また、変化に適応できない初期設計にほとんど時間を割かないため、時間効率も良い。
チーム文化で腐敗を許さない
「常にシンプルに保つ」「過剰な設計をしない」などといったチームの行動指針で、腐敗を発見次第リファクタリングしていく。
7.5 80-10-10の法則
プログラミングに万能薬は無い
一つのツールでユーザーの要求を満たそうとすると、以下のようになる。
- 80%:実現可能
- 10%:実現は可能だが、相当な努力が必要
- 10%:実現不可能
適材適所
ソフトウェア開発において、どんな場所にも適用できる万能なツールは存在しない。
そのため、ソフトウェアの仕様に最も適合しているツールを使用することが効果的。
7.6 ジョシュアツリーの法則
名前を知ることで存在を知る
物事や概念があっても、名前を知らなければ活用できない。
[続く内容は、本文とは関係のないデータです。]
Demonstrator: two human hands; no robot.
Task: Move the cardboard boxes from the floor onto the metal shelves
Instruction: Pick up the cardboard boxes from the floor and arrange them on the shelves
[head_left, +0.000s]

そのため、まず名前を知ることが大事。
ユビキタス言語
チーム内で利用する独自の言語を作成し、認識を共有させる。
7.7 セカンドシステム症候群
2番目のリリースは機能過多
2番目にリリースするバージョンは、機能を盛り込み過ぎていて、プログラマの設計する最も危険なバージョンになる傾向がある。
慣れると「多機能主義」へ
最初のリリースでは、未知のことが多く、リスクの高さから慎重な設計をする。
しかし、2回目のリリースとなってくると、慣れや知識が増えたことによって、無駄に機能を盛り込み過ぎてしまいがち。
ユーザーを考える
- ユーザーは誰なのか
- 何を必要としているのか
- 何を必要だと考えているのか
- 何を望んでいるのか
以上を考えた上で、必要な機能だけを実装する。
また、これは2回目だけに限った話ではない。
7.8 車輪の再発明
既にあるのに作る
作りたいものを実現しているコードやライブラリが既に存在しているにもかかわらず、自分でコードを作成するのは工数的にも非効率である。
主な原因
知らない
- 使用できるリソースの存在を知らないため、新しくコードを記述してしまう
- 対策:チーム内で既に求めている機能を持ったコードが存在しているか確認する
作りたい
- 自分で開発したいという、プログラマのエゴ
- 対策:ユーザーの要求を満たすことを最優先に考えること
再発明が必要なとき
ビジネス目的
- 外部のコードを利用すると、その部分に依存性が発生してしまい、内部のコードの修正も難しくなってくるため
学習目的
- ソフトウェアについての知識を習得するため -ブラックボックス化を防ぐ
7.9ヤクの 毛刈り
本当の問題に辿り着けない
問題を一つずつ解決している間に、本来自分の求めていた問題を忘れてしまうこと
早々に切り上げる
なかなか問題を解決できないときは、本来の目的から逸れていないか確認する。万が一逸れているようであれば、作業を取りやめて他のやり方を選択する。
問題整理
ヤクの毛刈りに対応しなければならないとき、問題をメモなどに書き留めながら1つずつ丁寧に解決していくようにするのが良い。